Along the way, those that show interest in going further could intentionally be invited to both church-wide fellowship meals and informal "get-togethers" with elders or deacons.

So, systematically, maybe something like this:

Fall term- new members class (12 weeks), after attending 10 of 12 classes and completing assigned study, eligible for membership interview by elders. After successful membership interview, automatic invite to next church-wide fellowship dinner.

Winter term- disciplines of the Christian life class (12 weeks)
invite to next church-wide fellowship dinner.

Spring term- documents of our faith class (12 weeks)
invite to next church-wide fellowship dinner. 
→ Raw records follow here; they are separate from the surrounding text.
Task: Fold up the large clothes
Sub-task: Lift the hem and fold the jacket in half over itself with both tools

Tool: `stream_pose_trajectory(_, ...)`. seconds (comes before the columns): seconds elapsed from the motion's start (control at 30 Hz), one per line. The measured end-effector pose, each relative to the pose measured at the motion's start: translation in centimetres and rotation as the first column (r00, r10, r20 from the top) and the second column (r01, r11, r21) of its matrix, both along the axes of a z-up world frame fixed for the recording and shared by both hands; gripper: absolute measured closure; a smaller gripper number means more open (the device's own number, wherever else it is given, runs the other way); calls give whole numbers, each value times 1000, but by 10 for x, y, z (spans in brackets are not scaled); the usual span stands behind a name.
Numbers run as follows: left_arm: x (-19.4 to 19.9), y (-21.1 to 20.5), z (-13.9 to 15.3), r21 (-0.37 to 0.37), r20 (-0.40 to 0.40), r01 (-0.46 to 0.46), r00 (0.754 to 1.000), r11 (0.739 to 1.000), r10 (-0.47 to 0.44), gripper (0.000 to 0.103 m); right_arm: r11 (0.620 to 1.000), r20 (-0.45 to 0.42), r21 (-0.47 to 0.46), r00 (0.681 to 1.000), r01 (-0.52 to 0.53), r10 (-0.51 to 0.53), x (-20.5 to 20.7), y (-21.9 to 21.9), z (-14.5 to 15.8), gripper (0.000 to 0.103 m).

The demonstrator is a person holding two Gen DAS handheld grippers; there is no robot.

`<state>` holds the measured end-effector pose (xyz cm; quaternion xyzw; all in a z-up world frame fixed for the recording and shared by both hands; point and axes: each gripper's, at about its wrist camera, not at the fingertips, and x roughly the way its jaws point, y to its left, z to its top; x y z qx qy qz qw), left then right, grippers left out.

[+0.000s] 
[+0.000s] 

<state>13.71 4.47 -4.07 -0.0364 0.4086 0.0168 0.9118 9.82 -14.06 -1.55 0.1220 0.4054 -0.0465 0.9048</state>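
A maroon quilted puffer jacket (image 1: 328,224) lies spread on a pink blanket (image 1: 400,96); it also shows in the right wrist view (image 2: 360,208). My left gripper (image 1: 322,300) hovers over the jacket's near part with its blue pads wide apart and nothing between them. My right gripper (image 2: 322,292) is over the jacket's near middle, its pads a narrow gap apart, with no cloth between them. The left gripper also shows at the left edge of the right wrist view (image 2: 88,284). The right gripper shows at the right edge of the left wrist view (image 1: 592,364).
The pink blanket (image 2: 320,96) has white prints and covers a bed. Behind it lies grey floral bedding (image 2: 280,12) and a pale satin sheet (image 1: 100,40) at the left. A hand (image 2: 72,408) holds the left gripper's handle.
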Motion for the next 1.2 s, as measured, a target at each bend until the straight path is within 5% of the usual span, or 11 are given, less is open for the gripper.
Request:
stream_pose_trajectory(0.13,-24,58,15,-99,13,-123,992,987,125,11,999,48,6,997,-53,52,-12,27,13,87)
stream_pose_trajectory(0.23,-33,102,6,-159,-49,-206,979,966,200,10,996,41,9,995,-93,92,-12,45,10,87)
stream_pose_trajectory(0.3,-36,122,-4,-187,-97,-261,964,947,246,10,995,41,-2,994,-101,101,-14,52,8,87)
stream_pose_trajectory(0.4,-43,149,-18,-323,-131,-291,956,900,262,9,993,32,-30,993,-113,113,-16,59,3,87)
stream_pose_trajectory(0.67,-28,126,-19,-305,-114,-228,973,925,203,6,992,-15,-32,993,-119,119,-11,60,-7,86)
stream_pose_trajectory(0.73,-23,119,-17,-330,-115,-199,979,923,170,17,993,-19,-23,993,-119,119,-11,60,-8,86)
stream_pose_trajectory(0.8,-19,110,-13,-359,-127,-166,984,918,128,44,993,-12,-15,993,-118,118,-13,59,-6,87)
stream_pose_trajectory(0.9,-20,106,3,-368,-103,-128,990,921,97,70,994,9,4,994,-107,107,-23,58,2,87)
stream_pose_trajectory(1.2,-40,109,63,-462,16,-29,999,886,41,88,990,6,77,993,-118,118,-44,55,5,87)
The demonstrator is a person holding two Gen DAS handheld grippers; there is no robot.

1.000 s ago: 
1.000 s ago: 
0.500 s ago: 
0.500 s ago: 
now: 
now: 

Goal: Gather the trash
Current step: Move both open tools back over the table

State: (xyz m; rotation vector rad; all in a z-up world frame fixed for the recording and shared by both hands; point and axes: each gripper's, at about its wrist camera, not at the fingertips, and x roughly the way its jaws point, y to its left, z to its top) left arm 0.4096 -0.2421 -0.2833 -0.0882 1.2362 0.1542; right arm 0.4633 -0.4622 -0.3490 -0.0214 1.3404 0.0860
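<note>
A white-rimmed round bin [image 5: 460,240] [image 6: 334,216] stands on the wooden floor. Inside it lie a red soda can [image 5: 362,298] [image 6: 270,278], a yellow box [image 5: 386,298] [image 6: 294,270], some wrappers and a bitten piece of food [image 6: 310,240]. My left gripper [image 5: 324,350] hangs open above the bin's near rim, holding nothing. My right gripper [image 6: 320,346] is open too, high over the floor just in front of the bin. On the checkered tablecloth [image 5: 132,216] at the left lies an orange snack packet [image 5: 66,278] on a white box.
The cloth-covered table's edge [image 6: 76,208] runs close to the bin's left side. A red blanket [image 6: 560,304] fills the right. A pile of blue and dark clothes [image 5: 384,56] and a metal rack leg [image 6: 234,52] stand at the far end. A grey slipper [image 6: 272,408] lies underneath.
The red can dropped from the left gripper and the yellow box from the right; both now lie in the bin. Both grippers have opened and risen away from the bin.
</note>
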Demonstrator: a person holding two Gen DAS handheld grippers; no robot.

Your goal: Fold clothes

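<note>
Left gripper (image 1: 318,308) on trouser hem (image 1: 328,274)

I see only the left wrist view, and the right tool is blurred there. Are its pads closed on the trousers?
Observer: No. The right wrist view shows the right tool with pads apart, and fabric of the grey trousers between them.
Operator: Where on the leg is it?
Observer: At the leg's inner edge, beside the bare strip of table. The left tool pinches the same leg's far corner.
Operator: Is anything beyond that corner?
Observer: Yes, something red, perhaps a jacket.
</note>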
Summer- get-together hosted by elder with shepherding group


----------



## Walkthecalling (Nov 5, 2009)

Thanks for the input so far. Some great ideas for sure!!!
I like the fellowship ideal. It is always tough to find the right amount of welcome and not too much pressure. I still remember a Reformed church in our area that we visited, that now know is solid, but man-o-man our first week we were invited to like 3 dinners, four small groups and lunch. I was like, ummm, no. Can I see the doctrinal statement? But, I know it can't be custom tailored for every individual.
So we want to just have some set in place "milestones" that happen to every visitor. If they want more and seek more, then it is available, but that way we know they have been welcomed at least.
Then the question is how to involve them in service areas. I think it is one of the best areas for fellowship and it is rewarding. But that thought process is so against our selfish mindset. We have been thinking about having extra fellowship stuff, i.e. men's or women's activities once a month, or something that is inviting for people that have visited. We don't have many "fun" things to encourage fellowship. We teach strong doctrine and our membership process is in-depth, including a walk through of key doctrines to ensure understanding. But we want to grow the church family. Nothing of this sort has ever been in place and so it is from the ground-up. We have had a few visitors comment that they didn't feel welcome or get followed up with, so we started the new visitor program. Now we have visitors who are returning frequently but are uninvolved or seem left-out. We want to be faithful to the New Testament idea of a community of believers actively involved in each others life, encouraging one another to grow in Christlikeness. Thanks for the ideas so far.


----------



## BJClark (Nov 5, 2009)

Our church has a new members class, and something our former pastor did when there were only a few people in the class, he would hold the class at his home, on a weekend..like on a Friday evening and Saturday..(it would take up a good part of Saturday) and he would have leaders from various Ministries come over to share a little bit about what they do and the volunteer opportunities within their ministry within the body.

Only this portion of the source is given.